- [Exercise goal]:
Of all the lines below, output only those starting at the one with "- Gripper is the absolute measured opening" and ending at the one with "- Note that", both ends included, exactly as written.

Extracted records:
_ _ _

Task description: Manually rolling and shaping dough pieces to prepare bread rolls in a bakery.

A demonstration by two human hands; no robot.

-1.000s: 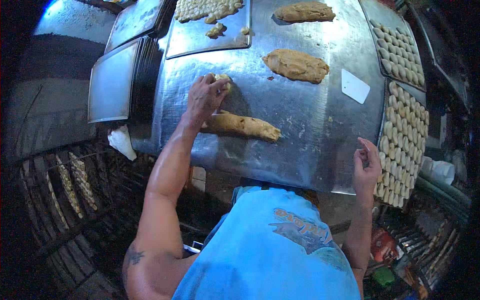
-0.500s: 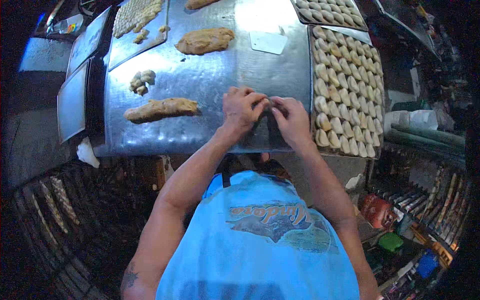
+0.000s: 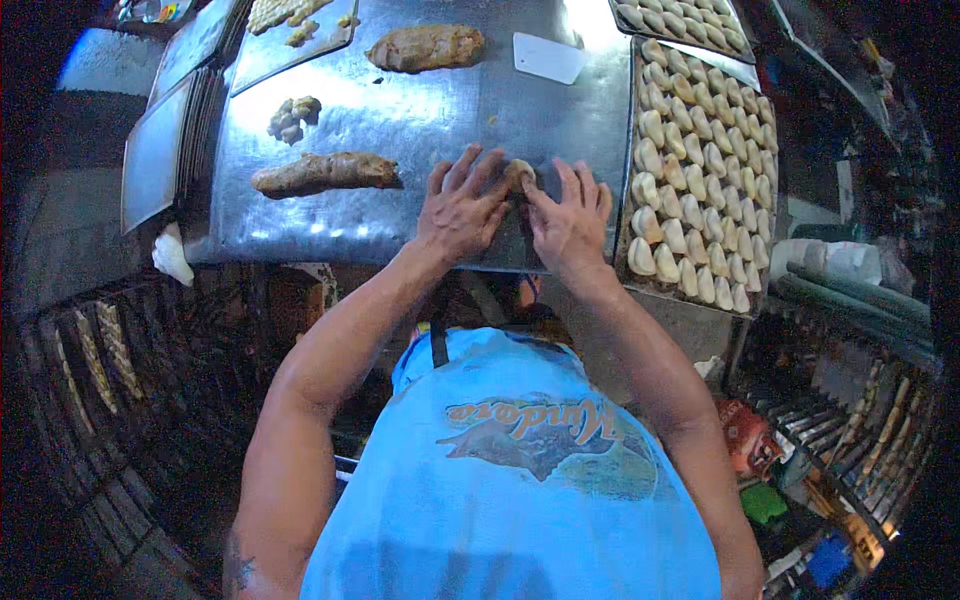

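Observation:
A small piece of pale dough (image 3: 521, 176) lies on the steel table (image 3: 470, 120) between my two hands. My left hand (image 3: 462, 205) rests beside it, fingers spread, tips on or just above the steel. My right hand (image 3: 569, 218) has its fingers apart, one digit touching the piece. A long brown dough roll (image 3: 320, 174) lies left of my hands. Behind the roll is a clump of small dough lumps (image 3: 293, 119). A thicker dough mound (image 3: 425, 47) and a white plastic scraper (image 3: 548, 57) lie farther back.
At the right, trays of folded dough pieces (image 3: 700, 180) line the table. Stacked flat trays (image 3: 155, 160) stand at the left. A tray of small lumps (image 3: 280, 62) is at the back left. Racks (image 3: 100, 370) and wrapped rolls (image 3: 850, 310) sit beyond the table edges.
My left hand has moved rightward from the clump of lumps. My right hand came in to meet it; both were closed together half a second ago, and now their fingers are spread around the piece.

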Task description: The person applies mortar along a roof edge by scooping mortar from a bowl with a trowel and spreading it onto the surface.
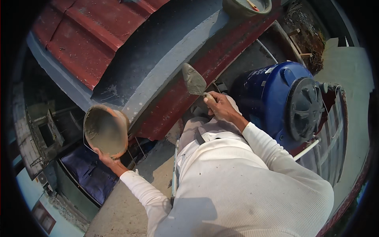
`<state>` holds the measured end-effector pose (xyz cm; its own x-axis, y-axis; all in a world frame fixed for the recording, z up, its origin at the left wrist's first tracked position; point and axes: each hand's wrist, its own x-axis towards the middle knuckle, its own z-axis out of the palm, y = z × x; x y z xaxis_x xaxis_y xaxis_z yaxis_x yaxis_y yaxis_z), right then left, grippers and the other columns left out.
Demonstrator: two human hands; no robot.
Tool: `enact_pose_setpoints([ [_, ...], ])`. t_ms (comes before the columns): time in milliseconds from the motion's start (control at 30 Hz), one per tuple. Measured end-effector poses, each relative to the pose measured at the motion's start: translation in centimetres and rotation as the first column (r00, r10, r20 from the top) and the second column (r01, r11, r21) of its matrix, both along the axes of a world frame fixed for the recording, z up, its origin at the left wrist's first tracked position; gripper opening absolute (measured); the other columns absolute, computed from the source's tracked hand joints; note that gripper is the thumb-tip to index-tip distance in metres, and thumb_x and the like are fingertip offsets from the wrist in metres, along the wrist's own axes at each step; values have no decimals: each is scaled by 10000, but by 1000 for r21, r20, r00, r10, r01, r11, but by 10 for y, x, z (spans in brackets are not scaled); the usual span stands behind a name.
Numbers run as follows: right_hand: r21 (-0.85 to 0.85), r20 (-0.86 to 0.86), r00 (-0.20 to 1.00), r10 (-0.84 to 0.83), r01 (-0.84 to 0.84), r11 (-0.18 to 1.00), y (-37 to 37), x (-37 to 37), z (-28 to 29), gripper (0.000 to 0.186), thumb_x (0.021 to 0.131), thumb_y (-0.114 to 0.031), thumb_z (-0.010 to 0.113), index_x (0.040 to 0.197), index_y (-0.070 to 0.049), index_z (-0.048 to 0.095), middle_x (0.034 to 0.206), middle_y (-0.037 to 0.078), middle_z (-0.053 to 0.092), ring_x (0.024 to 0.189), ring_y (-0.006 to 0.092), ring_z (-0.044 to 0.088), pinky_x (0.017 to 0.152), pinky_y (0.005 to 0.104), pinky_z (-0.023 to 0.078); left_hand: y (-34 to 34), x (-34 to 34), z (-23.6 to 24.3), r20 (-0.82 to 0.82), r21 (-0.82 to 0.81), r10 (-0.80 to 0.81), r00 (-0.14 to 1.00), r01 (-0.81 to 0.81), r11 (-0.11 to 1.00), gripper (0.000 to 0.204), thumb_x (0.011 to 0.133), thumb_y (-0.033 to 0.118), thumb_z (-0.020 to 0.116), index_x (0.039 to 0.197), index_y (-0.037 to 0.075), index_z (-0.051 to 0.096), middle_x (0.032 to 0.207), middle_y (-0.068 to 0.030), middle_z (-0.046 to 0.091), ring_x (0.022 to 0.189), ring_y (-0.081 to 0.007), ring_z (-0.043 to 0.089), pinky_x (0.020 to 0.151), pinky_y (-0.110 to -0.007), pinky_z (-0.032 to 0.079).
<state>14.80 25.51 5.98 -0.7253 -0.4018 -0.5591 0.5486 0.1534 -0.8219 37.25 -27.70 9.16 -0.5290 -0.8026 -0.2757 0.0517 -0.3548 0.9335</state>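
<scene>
My left hand [109,158] is closed on the lower rim of a tilted orange bucket [119,134], its inside coated in grey, held at the near end of the grey roof gutter. My right hand [220,106] grips the handle of a pointed trowel [192,79], whose blade is smeared with wet grey mortar and raised in front of the dark red board below the gutter. The gutter ledge [169,59] runs diagonally up to the right, beside that board [152,118].
A red metal roof [79,35] lies beyond the gutter. A grey container [244,4] with an orange-handled tool sits at the top. A large blue tank [260,102] and white pipe [306,150] are right. Below are a concrete floor [108,213] and dark blue sheeting [85,170].
</scene>
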Motion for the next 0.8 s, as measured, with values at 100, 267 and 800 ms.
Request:
enact_pose_setpoints([
  [100,-5,123,963,-238,241,971,-2,9,-48,274,1052,-324,668,1089,-53,647,851,25,619,618,105,621,590,298,557,0,-10,5,45,84,-19,999,15,996,594,1137,461,458,1634,140,404,1628,-136,471,1442,-393,507,1196,-543,431],
  [267,16,240,774,-585,600,800,-61,-19,-135,250,1025,-267,701,1074,-37,616,808,63,645,569,132,631,493,319,548,18,-18,18,159,40,-4,987,-2,999,680,1107,520,489,1625,89,395,1639,-155,455,1453,-404,496,1198,-560,433],
  [800,-56,439,476,-762,861,505,-116,-62,-175,243,1030,-234,654,1166,-45,588,925,75,604,682,154,648,511,346,614,17,-22,26,277,-115,33,960,-1,993,657,1112,491,487,1629,95,395,1615,-154,478,1434,-379,513,1178,-533,449],
])
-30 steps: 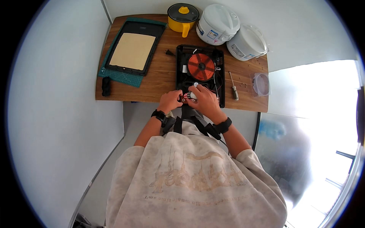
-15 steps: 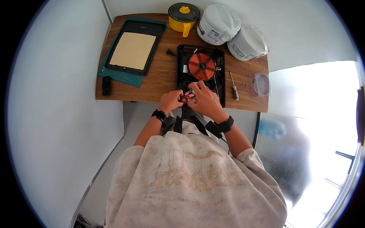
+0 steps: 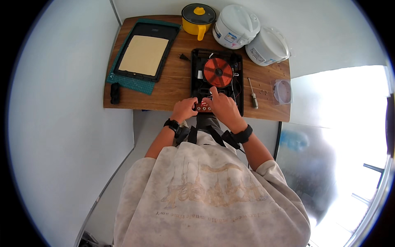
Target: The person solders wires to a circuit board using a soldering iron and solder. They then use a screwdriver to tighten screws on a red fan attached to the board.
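Observation:
A black induction cooker base (image 3: 196, 57) lies opened on the table, with a round reddish-orange coil (image 3: 218, 72) in its far half. At its near edge sits a small red circuit board (image 3: 203, 108) with a row of round buttons. My left hand (image 3: 184, 109) has its fingertips closed on the board's left end. Over the board's right side is my right hand (image 3: 224, 108), thumb and forefinger apart, the forefinger reaching toward the coil. The other fingers of my right hand are mostly hidden. Thin wires (image 3: 235, 84) run along the base's right side.
A screwdriver (image 3: 254, 99) lies right of the base, near small scattered screws (image 3: 263, 91) and a clear plastic container (image 3: 283, 91). Behind stand a yellow pot (image 3: 193, 28) and two white rice cookers (image 3: 236, 29) (image 3: 267, 47). Left is a cream panel in a black frame (image 3: 144, 55) on a green cutting mat (image 3: 140, 85).
My right hand has shifted its fingers, opening thumb from forefinger. The red board, tilted between both hands before, now lies flatter with its button row showing more. My left hand has barely moved.

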### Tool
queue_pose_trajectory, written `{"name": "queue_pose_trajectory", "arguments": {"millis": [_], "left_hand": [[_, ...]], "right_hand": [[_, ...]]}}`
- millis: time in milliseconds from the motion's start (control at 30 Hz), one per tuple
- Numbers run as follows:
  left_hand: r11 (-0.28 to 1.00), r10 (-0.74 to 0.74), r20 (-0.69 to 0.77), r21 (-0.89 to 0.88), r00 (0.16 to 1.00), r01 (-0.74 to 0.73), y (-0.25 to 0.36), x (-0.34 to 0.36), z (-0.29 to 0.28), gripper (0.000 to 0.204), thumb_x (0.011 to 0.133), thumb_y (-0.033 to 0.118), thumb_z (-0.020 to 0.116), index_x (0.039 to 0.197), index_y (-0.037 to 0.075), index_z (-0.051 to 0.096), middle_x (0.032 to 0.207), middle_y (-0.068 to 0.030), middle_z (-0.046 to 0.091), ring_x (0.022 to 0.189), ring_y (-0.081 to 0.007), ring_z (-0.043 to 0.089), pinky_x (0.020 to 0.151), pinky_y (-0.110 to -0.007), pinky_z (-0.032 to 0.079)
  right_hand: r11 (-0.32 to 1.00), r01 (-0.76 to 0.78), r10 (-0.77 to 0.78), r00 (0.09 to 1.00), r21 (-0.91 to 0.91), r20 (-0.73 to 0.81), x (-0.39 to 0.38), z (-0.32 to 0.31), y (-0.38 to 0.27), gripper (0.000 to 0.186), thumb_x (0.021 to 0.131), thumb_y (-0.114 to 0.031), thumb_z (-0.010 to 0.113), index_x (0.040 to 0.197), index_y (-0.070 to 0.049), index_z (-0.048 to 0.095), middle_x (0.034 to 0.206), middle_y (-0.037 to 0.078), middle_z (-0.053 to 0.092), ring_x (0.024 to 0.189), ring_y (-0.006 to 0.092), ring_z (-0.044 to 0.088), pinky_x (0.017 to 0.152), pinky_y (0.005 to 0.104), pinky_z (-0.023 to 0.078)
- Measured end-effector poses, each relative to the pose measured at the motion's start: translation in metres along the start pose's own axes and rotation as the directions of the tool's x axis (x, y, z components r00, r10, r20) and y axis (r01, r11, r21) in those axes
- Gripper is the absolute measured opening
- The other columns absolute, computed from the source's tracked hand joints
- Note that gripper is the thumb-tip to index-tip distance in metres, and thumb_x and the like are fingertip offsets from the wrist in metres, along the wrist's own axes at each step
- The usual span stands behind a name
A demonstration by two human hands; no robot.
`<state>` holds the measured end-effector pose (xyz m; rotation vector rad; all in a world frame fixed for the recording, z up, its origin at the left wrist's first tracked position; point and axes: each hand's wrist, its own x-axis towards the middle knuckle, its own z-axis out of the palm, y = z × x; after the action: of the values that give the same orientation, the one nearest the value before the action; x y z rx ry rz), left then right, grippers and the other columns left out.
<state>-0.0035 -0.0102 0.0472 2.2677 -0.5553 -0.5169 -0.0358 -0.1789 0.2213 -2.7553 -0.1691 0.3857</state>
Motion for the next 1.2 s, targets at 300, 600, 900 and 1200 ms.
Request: {"name": "queue_pose_trajectory", "arguments": {"millis": [300, 600, 900, 1200], "left_hand": [[1.0, -0.001, -0.005, 0.015, 1.0, 0.001, 0.003, 0.0, -0.001, 0.032, 0.068, 0.018, 0.079, 0.093, 0.013, 0.059, 0.078, -0.0022, 0.065, 0.079, -0.0266, 0.066, 0.065, -0.041, 0.05], [1.0, -0.011, 0.012, -0.015, 1.0, 0.011, 0.005, 0.0, -0.002, 0.031, 0.068, 0.017, 0.078, 0.092, 0.014, 0.058, 0.077, -0.002, 0.065, 0.077, -0.0266, 0.066, 0.063, -0.041, 0.05], [1.0, 0.003, 0.001, -0.012, 1.0, -0.003, 0.003, -0.001, -0.003, 0.03, 0.07, 0.02, 0.077, 0.093, 0.014, 0.059, 0.076, -0.0028, 0.064, 0.076, -0.0262, 0.065, 0.063, -0.04, 0.05], [1.0, -0.022, 0.014, -0.01, 1.0, 0.022, 0.001, 0.0, -0.001, 0.03, 0.069, 0.018, 0.078, 0.092, 0.014, 0.059, 0.078, -0.0018, 0.065, 0.078, -0.0259, 0.066, 0.064, -0.041, 0.05]], "right_hand": [[0.918, 0.288, -0.217, 0.941, 0.273, -0.261, -0.003, 0.026, 0.014, 0.034, 0.086, -0.016, 0.066, 0.113, -0.005, 0.049, 0.105, 0.019, 0.058, 0.096, 0.0388, 0.062, 0.077, 0.0462, 0.052], [0.979, 0.186, -0.165, 0.964, 0.082, -0.209, -0.003, 0.023, 0.019, 0.04, 0.086, -0.028, 0.07, 0.116, -0.009, 0.052, 0.102, 0.016, 0.059, 0.082, 0.0389, 0.066, 0.065, 0.0468, 0.053], [0.938, 0.25, -0.187, 0.948, 0.239, -0.257, 0.002, 0.028, 0.024, 0.037, 0.084, -0.01, 0.067, 0.118, -0.006, 0.052, 0.107, 0.017, 0.055, 0.1, 0.0394, 0.06, 0.079, 0.045, 0.052], [0.92, 0.296, -0.234, 0.941, 0.257, -0.244, 0.002, 0.024, 0.013, 0.037, 0.08, 0.001, 0.061, 0.115, -0.003, 0.051, 0.106, 0.018, 0.052, 0.103, 0.0389, 0.056, 0.086, 0.0439, 0.05]]}}
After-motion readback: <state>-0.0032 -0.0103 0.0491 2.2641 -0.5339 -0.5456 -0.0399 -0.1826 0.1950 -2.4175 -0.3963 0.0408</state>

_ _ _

- [Response]:
- Gripper is the absolute measured opening
- The other columns absolute, computed from the source's tracked hand joints
- Note that gripper is the thumb-tip to index-tip distance in metres, and thumb_x and the like are fingertip offsets from the wrist in metres, along the wrist's own axes at each step

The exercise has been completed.